▶ Goal of the exercise:
Your answer should be the line that contains "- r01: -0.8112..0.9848" and each line after it, restated word for word through the final line of the entries.

(Stored records)
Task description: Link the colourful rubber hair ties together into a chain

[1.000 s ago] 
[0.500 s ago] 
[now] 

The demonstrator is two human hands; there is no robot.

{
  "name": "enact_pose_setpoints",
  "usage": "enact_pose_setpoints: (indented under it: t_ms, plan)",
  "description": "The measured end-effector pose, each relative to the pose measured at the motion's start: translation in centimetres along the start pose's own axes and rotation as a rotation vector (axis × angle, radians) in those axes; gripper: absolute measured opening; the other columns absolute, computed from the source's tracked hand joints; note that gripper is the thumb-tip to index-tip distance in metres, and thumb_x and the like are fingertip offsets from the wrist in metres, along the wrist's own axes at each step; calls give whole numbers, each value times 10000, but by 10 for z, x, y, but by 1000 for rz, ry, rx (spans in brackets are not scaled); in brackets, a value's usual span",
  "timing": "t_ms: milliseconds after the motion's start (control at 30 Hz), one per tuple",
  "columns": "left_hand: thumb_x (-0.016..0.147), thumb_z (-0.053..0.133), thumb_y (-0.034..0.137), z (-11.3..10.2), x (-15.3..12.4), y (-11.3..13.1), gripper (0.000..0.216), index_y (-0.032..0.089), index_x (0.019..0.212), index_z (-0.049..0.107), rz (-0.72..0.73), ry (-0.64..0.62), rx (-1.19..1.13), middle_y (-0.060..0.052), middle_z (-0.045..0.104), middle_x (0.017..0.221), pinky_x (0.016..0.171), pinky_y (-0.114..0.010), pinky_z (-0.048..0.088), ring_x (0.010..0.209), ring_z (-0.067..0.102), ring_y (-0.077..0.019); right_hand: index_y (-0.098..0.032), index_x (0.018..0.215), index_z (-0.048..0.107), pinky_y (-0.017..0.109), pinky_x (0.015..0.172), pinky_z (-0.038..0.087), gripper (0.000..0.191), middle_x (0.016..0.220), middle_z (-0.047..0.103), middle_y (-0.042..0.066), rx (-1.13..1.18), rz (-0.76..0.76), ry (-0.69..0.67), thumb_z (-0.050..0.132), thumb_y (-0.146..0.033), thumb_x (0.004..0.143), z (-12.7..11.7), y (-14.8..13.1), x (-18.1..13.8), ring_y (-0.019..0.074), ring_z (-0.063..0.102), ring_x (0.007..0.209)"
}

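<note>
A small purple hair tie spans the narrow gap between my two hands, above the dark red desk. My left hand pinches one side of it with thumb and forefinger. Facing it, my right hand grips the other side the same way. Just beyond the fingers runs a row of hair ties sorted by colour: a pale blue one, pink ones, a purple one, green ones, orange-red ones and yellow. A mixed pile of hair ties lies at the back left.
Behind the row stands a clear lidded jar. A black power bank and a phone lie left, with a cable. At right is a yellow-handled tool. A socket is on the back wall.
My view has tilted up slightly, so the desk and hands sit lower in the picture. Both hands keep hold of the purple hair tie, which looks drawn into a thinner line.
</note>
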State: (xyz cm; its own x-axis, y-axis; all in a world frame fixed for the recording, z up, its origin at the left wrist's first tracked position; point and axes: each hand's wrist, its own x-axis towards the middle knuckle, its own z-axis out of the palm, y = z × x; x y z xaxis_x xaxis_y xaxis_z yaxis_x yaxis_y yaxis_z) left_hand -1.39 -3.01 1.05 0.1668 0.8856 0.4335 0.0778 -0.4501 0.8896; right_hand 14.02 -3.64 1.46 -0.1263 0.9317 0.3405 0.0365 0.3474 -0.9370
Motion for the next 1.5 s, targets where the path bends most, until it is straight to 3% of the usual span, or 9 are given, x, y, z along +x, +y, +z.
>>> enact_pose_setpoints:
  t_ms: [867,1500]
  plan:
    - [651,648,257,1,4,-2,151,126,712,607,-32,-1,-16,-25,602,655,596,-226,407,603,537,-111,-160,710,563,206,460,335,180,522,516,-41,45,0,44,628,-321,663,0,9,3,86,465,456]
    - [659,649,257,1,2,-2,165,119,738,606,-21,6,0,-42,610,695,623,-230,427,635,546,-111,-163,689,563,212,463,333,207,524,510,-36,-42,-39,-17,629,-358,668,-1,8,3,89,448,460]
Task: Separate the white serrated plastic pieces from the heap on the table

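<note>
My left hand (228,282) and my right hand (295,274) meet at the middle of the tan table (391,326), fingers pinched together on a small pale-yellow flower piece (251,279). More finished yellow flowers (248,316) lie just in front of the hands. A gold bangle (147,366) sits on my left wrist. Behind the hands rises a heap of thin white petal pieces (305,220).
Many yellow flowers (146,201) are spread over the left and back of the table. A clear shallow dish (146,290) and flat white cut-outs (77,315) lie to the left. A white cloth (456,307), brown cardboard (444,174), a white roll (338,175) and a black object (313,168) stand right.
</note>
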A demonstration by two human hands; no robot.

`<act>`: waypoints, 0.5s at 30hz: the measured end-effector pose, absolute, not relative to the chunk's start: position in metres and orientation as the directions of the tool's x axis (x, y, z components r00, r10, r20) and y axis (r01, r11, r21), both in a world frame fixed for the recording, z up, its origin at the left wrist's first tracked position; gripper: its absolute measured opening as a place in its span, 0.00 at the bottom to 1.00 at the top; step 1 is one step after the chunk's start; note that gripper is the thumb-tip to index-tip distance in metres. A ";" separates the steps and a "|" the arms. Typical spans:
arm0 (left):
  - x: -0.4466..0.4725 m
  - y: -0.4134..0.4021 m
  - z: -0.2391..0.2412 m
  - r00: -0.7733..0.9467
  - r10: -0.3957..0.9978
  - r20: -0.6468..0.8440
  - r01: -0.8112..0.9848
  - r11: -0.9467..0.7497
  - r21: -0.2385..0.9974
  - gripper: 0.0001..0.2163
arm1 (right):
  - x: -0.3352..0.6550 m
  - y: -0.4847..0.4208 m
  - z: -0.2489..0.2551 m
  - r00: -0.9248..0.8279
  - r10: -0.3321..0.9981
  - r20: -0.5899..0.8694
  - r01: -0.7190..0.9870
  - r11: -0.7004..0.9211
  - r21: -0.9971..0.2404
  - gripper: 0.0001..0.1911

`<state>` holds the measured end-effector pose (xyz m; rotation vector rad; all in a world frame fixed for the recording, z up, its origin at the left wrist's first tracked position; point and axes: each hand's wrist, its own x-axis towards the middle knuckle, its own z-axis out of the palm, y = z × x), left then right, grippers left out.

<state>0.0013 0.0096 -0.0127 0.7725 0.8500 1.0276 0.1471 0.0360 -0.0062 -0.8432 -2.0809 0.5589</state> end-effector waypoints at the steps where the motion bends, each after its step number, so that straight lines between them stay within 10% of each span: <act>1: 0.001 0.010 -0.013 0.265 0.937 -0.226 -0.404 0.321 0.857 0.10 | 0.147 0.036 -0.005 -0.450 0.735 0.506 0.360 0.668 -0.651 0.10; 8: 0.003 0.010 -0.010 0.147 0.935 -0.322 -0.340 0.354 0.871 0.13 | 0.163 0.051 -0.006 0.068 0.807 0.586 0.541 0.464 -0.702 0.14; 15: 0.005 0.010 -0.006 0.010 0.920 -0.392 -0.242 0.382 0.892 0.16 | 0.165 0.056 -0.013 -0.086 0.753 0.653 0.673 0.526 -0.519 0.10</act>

▶ Answer to this exercise:
  - r01: -0.8112..0.9848
  - r11: -0.9467..0.7497
  - r21: -0.2385..0.9974
  - gripper: 0.0001..0.2163
arm1 (right):
  - x: -0.3352..0.6550 m
  - y: -0.4847..0.4208 m
  - z: -0.2489..0.2551 m
  - r00: -0.9248..0.8279
  - r10: -0.3321..0.9981
  - r20: -0.5899..0.8694
  - r01: -0.7190..0.9870
  - r11: -0.7004..0.9211
  - r21: -0.9971..0.2404
  - gripper: 0.0001..0.1911

`<state>` holds the measured end-effector pose (xyz m; rotation vector rad; all in a world frame fixed for the recording, z up, its origin at the left wrist's first tracked position; point and axes: each hand's wrist, its own x-axis towards the middle knuckle, its own z-axis out of the palm, y = z × x), left then right, grippers left out.

<state>0.0013 0.0096 -0.0127 0.7725 0.8500 1.0276 0.1471 0.0360 -0.0062 -0.8432 -2.0809 0.5589</state> end-effector waypoints at the steps where the motion bends, each after its step number, so that straight lines between them stay within 10% of each span: <act>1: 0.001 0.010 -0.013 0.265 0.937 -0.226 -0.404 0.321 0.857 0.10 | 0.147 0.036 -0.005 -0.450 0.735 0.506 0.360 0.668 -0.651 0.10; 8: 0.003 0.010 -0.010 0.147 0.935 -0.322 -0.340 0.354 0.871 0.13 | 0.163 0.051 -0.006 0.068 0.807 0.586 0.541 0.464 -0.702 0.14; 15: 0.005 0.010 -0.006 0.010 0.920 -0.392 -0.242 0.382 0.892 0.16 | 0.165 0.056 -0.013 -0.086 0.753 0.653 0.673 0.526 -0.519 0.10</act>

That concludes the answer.